Background/Purpose: Immune checkpoint inhibitors (ICIs) are increasingly becoming the mainstay of management of advanced malignancies, but can result in immune related adverse events (irAEs) affecting nearly every organ system. The purpose of this retrospective study is to determine the incidence and nature of irAEs in patients treated with ICIs at our single center university hospital. The primary objective was to assess risk factors for development of irAEs. Secondary objectives included determining 1) incidence of rheumatic and non-rheumatic irAEs; 2) time to onset of irAEs; 3) proportion required to discontinue ICIs due to irAEs; 4) comparative risk of specific ICIs causing irAEs.

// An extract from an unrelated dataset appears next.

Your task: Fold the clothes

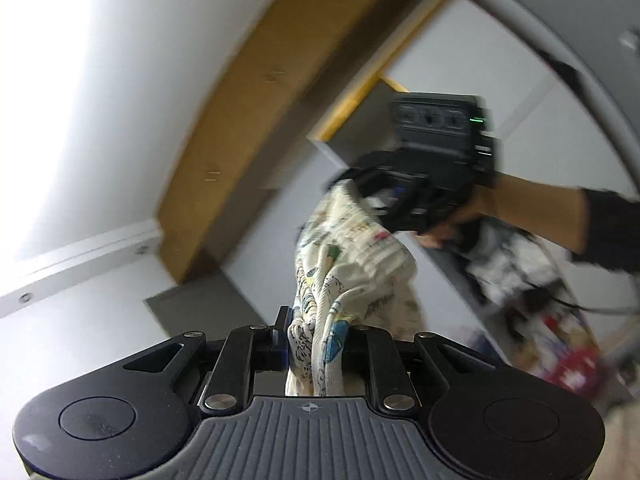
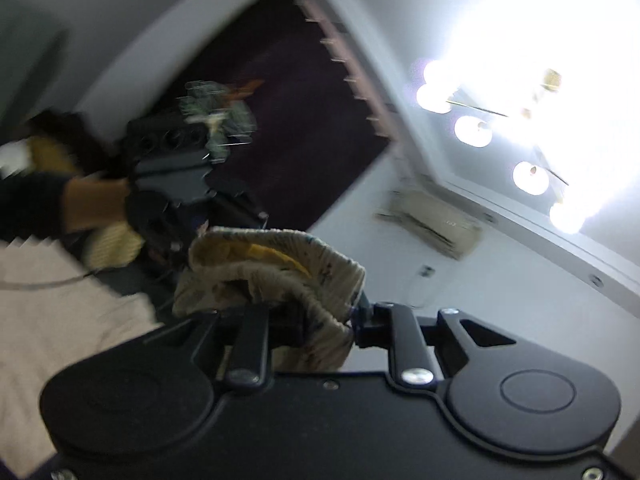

Methods: Patients over age 18 were identified by electronic chart review with oncologist-diagnosed cancer who were prescribed ICIs between March 31, 2011 to December 31, 2018. ICIs included cytotoxic T-lymphocyte-associated protein 4 inhibitors (CTLA-4), programmed death-1/programmed death-ligand 1 inhibitors (PD-1/PD L-1) or combination therapy. We performed a detailed chart review to collect patient demographics, type of cancer, ICI(s) utilized, time to onset of irAEs, type of irAEs, treatment, and outcome. Cases were defined as patients who either developed new irAEs or experienced a flare of their pre-existing autoimmune disease after initiation of ICI. Controls were defined as those without any irAEs. The Fisher test and the Kruskal-Wallis test were used to compare categorical and continuous variables, respectively.

Results: A total of 827 patients were prescribed ICIs, of which 209 (25%) developed 264 independent irAEs. A comparison of those who developed irAEs and those who did not is shown in Table 1. Sixteen patients (6%) developed rheumatic irAEs. Seven patients developed inflammatory arthritis. Less common rheumatic irAEs included uveitis, myositis, psoriatic arthritis, reactive arthritis and sarcoidosis. The majority were treated with oral prednisone. Time to onset of select irAEs since initiation of ICIs is shown in Figure 1. Of the 209 with irAEs, 145 (69.4%) required temporary/permanent discontinuation of ICIs due to irAEs. The odds of developing irAEs were 3.6 times higher with CTLA-4 compared to PD-1/PD-L1 agents. Odds for developing irAEs were also 1.5 times higher with combination therapy than CTLA-4 monotherapy, and 5.2 times higher than PD-1/PD-L1 alone.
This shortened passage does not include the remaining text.